Data entries

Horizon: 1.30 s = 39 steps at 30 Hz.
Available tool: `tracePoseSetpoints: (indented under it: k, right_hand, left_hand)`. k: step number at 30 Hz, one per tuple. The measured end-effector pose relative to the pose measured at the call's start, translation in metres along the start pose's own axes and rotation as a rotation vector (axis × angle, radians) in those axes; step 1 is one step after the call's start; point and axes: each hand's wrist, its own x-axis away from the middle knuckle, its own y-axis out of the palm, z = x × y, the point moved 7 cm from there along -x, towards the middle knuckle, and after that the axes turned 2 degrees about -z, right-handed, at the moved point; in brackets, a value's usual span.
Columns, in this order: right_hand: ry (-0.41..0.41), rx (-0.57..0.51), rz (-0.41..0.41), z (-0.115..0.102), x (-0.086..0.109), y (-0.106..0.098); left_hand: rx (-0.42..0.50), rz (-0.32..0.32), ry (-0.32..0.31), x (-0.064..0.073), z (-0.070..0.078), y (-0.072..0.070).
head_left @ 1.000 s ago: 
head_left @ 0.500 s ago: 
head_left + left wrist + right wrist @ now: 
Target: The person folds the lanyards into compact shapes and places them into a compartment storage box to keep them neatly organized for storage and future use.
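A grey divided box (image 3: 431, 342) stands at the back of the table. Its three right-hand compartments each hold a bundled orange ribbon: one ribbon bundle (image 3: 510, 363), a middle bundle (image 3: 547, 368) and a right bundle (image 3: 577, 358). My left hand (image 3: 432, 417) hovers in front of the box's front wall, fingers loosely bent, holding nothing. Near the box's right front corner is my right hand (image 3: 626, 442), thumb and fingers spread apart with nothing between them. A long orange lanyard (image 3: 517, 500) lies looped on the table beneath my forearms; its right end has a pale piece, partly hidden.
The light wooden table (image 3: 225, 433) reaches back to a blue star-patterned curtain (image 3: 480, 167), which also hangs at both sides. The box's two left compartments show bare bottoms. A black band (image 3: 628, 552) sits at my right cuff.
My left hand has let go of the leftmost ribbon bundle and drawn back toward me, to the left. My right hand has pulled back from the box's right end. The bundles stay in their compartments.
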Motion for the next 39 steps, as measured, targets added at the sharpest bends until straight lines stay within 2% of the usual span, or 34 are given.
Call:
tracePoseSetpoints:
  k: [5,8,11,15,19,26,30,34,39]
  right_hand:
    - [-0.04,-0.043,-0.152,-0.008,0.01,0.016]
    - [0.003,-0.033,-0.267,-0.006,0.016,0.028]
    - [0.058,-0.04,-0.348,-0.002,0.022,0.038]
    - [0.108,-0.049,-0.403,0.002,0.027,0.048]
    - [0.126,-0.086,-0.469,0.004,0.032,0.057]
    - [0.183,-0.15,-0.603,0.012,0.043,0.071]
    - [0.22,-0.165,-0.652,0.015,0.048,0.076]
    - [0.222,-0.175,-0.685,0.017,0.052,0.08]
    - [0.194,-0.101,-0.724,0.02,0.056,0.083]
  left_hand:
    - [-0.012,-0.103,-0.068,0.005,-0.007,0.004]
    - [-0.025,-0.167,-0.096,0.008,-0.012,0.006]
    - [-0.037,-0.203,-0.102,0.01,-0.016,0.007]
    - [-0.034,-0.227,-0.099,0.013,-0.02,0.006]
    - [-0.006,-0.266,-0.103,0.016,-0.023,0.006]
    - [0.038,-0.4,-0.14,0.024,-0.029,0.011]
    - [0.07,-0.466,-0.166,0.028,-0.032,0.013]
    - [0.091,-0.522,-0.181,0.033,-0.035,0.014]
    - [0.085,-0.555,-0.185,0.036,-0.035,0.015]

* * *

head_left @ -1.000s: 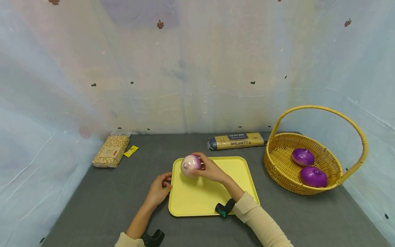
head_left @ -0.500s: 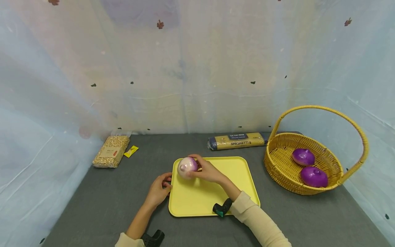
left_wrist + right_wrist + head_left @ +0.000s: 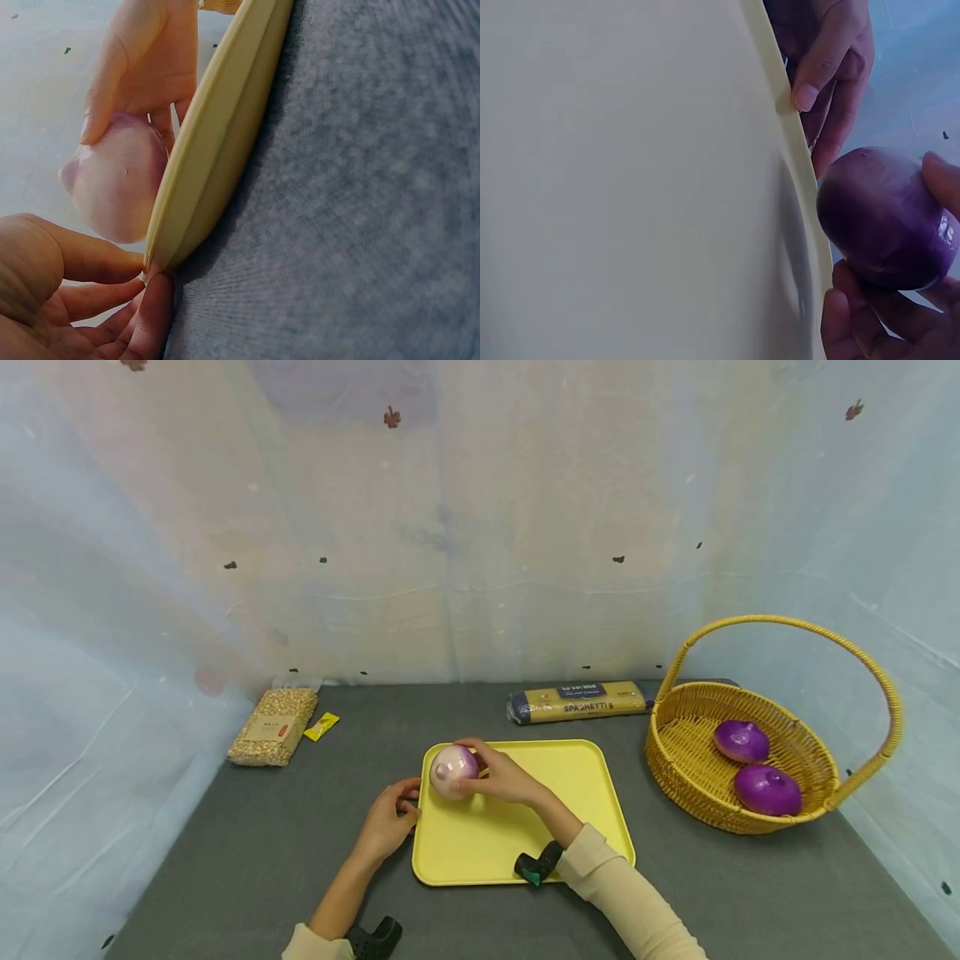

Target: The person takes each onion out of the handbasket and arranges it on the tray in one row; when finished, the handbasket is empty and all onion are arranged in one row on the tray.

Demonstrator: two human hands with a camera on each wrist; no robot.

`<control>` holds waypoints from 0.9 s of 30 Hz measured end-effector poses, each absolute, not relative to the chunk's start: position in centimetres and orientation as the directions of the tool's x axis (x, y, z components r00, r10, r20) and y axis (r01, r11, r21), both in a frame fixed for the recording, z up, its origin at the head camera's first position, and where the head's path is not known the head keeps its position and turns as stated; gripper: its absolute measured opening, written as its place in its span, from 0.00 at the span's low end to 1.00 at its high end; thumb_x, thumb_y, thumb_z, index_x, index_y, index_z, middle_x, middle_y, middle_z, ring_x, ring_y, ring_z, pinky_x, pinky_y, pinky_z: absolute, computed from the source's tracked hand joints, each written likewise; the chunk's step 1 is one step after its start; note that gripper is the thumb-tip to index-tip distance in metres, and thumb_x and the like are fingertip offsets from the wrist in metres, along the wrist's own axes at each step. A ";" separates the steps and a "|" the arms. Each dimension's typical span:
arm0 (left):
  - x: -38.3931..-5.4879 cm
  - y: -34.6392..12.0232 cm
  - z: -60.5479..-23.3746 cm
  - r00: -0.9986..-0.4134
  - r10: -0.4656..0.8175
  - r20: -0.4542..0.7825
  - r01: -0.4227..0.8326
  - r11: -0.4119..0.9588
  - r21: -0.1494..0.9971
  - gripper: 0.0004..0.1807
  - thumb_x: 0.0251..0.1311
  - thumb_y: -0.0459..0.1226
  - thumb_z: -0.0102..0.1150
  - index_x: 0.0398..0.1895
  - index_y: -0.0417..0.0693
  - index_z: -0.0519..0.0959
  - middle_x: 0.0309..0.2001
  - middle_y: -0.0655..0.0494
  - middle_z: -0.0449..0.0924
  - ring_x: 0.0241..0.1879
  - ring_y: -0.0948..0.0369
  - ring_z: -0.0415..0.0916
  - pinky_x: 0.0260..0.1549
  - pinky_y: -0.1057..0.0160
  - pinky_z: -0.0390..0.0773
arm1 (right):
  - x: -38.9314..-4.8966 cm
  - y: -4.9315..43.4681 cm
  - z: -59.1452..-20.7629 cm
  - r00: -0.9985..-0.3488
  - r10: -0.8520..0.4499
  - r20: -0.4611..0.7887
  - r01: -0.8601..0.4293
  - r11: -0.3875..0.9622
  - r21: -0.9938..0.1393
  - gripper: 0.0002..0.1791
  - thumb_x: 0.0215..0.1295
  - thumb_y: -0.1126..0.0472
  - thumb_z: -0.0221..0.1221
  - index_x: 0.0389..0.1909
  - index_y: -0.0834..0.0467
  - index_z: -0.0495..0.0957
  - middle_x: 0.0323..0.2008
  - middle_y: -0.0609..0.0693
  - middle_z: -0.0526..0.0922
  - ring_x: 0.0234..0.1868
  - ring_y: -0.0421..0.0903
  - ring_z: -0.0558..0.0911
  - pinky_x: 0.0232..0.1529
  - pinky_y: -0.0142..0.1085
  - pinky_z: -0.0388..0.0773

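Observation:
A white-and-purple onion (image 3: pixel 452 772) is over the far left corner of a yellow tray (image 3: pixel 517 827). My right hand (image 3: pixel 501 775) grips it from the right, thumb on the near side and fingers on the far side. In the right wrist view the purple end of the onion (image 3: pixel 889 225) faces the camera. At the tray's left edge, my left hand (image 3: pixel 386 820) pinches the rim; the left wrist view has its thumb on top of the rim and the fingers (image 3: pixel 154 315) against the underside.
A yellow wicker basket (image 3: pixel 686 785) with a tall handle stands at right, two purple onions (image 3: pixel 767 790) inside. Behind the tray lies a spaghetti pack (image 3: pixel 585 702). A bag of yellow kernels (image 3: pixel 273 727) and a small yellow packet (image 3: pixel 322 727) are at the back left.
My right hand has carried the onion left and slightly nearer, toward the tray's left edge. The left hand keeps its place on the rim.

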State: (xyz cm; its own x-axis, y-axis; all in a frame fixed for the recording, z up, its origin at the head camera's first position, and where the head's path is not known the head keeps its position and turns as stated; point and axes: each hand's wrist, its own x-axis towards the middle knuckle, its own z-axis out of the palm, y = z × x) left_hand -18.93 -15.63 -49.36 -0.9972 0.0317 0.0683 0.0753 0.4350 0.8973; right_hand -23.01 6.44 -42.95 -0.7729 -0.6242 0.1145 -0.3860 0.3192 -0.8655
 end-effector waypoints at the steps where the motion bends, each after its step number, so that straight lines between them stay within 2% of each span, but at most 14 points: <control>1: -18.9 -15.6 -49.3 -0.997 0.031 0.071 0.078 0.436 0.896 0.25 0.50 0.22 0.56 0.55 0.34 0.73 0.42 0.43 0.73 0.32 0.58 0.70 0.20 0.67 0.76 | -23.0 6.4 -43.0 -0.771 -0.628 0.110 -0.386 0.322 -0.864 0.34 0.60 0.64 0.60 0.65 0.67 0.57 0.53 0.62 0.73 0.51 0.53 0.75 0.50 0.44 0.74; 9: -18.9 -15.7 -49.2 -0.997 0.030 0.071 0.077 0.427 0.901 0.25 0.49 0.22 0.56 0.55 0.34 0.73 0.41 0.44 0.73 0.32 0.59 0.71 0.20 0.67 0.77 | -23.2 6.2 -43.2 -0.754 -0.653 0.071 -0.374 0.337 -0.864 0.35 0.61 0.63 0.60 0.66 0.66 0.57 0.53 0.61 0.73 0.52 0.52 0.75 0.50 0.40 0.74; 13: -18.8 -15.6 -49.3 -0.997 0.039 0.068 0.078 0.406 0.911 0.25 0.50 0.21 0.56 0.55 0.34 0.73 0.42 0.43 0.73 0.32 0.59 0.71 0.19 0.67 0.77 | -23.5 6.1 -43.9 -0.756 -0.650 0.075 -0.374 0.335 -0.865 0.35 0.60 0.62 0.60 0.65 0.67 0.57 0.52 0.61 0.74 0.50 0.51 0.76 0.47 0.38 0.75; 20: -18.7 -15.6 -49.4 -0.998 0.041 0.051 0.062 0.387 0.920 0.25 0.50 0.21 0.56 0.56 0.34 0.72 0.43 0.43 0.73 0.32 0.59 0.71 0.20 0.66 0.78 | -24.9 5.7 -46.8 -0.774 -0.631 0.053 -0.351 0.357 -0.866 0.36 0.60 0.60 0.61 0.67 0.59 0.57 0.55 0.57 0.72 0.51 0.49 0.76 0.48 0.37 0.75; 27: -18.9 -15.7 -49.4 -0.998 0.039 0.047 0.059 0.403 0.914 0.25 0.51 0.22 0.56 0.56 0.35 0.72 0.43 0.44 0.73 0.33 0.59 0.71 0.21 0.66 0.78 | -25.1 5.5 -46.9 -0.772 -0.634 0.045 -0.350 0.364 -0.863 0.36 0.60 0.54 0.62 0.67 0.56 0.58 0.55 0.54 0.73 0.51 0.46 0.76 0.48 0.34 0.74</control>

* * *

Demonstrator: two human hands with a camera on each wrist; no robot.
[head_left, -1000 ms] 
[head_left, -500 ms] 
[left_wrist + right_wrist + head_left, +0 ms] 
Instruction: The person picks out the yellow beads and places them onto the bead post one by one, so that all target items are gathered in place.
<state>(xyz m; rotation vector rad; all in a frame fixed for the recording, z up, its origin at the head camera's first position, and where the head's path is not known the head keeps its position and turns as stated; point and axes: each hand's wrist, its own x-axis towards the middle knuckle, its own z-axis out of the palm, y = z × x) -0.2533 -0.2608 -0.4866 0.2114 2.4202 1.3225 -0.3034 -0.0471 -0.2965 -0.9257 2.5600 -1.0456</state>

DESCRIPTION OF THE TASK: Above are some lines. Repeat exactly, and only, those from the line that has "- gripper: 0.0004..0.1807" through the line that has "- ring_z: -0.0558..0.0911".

EXERCISE SOLUTION:
  - gripper: 0.0004..0.1807
  - thumb_x: 0.0251..0.1311
  - thumb_y: -0.0459..0.1226
  - thumb_z: -0.0102..0.1150
  - index_x: 0.0398..0.1895
  - index_y: -0.0417..0.0693
  - index_z: -0.0519..0.0959
  - middle_x: 0.0309..0.2001
  - middle_y: -0.0655..0.0494
  - middle_z: -0.0449..0.0924
  - ring_x: 0.0241..0.1879
  - ring_y: -0.0948..0.0369
  - ring_z: -0.0415..0.0916
  - pinky_x: 0.0260..0.1549
  - pinky_y: -0.1057..0.0160
  - pinky_z: -0.0390..0.0773
arm1 (right):
  - x: -38.9314..-4.8966 cm
  - y: -4.9315..43.4681 cm
  - z: -59.1452..-20.7629 cm
  - r00: -0.9985..-0.3488
  - r10: -0.8520..0.4499
  - r20: -0.4611..0.7887
  - r01: -0.8601..0.4293
  - r11: -0.3875..0.9622
  - r21: -0.9938..0.1393
  - gripper: 0.0002..0.1791
  - thumb_x: 0.0215..0.1295
  - thumb_y: -0.1126..0.0472
  - thumb_z: -0.0221..0.1221
  - index_x: 0.0389..0.1909
  - index_y: -0.0834..0.0467
  - index_z: -0.0495..0.0957
  - middle_x: 0.0323..0.2008
  - middle_y: -0.0609..0.0693
  - middle_z: -0.0526..0.0922
  - ring_x: 0.0234..0.1868
  - ring_y: -0.0421..0.0903
  - ring_z: -0.0558..0.0911

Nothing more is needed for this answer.